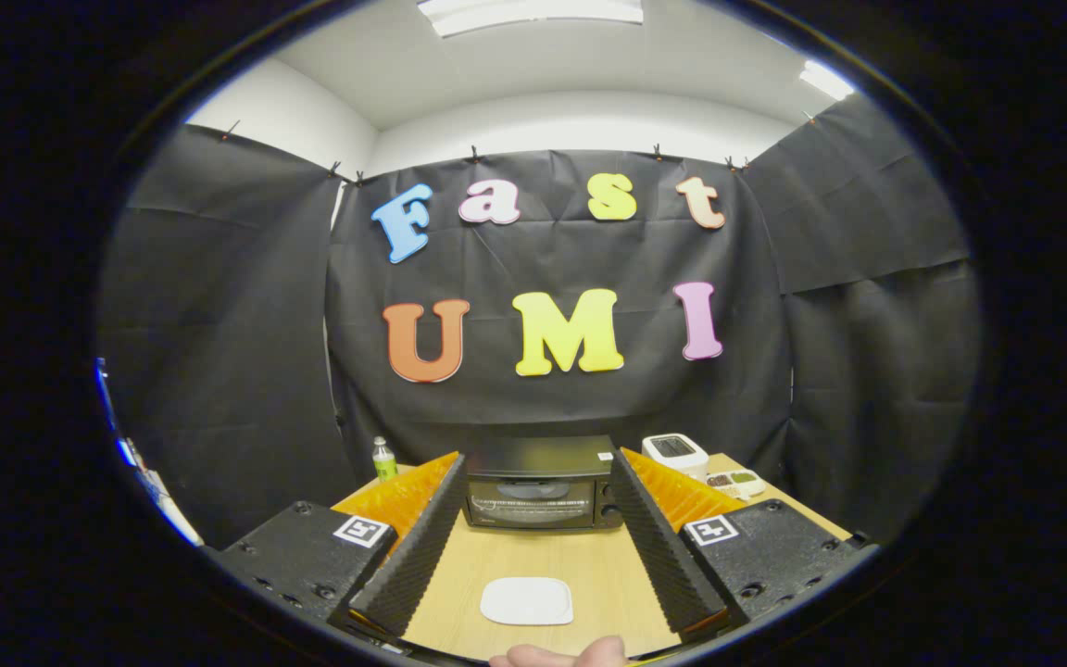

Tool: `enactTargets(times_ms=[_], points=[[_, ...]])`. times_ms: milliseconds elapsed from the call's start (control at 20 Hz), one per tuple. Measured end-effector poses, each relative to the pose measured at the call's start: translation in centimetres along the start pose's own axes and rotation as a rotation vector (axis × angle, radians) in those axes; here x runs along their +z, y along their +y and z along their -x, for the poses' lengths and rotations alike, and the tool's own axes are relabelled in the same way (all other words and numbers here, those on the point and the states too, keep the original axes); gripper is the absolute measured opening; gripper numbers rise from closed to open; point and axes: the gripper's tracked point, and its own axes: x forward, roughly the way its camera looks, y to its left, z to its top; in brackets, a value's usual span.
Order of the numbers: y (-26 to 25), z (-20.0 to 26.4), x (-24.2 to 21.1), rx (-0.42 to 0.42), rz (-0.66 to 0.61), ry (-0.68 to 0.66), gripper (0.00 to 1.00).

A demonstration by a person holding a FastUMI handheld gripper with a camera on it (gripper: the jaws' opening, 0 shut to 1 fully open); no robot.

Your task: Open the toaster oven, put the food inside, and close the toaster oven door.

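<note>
A black toaster oven [541, 484] stands at the far end of the wooden table [543, 556], its glass door shut. A flat white square plate [527, 600] lies on the table between my fingers, nearer to me than the oven, with nothing visible on it. My gripper [539, 472] is open wide, the two fingers [418, 547] spread to either side of the oven and holding nothing. The oven sits just beyond the fingertips. A fingertip of a person's hand [559, 655] shows just below the plate.
A small green bottle [384, 458] stands at the back left of the table. A white toaster [675, 454] and a small tray of food [735, 482] sit at the back right. Black cloth walls close the booth on three sides.
</note>
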Motion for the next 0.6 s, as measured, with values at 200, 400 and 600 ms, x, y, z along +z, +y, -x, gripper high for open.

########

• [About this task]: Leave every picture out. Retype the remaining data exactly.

• [Result for this exercise]:
Tool: `enactTargets(times_ms=[_], points=[[_, ...]])`. times_ms: milliseconds elapsed from the call's start (control at 20 Hz), one per tuple. Measured end-effector poses, each relative to the pose measured at the call's start: translation in centimetres along the start pose's own axes and rotation as a rotation vector (axis × angle, radians) in those axes; here x runs along their +z, y along their +y and z along their -x, for the poses' lengths and rotations alike, and the tool's own axes are relabelled in the same way (all other words and numbers here, those on the point and the states too, keep the original axes); gripper is the absolute measured opening; gripper numbers rise from closed to open; point and axes: the gripper's tracked point, and its own axes: x forward, roughly the way its camera looks, y to its left, z to its top; in brackets, a value's usual span.
Order of the numbers: y (-26 to 25), z (-20.0 to 26.4), x (-24.2 to 21.1), rx (-0.42 to 0.42), rz (-0.66 to 0.61), ry (-0.68 to 0.66), gripper (0.00 to 1.00).

A demonstration by a person holding a FastUMI handheld gripper with a camera on it (gripper: the jaws' opening, 0 shut to 1 fully open); no robot.

Your task: Open the toaster oven, put the food inside, and close the toaster oven door.

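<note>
A black toaster oven [541, 484] stands at the far end of the wooden table [543, 556], its glass door shut. A flat white square plate [527, 600] lies on the table between my fingers, nearer to me than the oven, with nothing visible on it. My gripper [539, 472] is open wide, the two fingers [418, 547] spread to either side of the oven and holding nothing. The oven sits just beyond the fingertips. A fingertip of a person's hand [559, 655] shows just below the plate.
A small green bottle [384, 458] stands at the back left of the table. A white toaster [675, 454] and a small tray of food [735, 482] sit at the back right. Black cloth walls close the booth on three sides.
</note>
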Motion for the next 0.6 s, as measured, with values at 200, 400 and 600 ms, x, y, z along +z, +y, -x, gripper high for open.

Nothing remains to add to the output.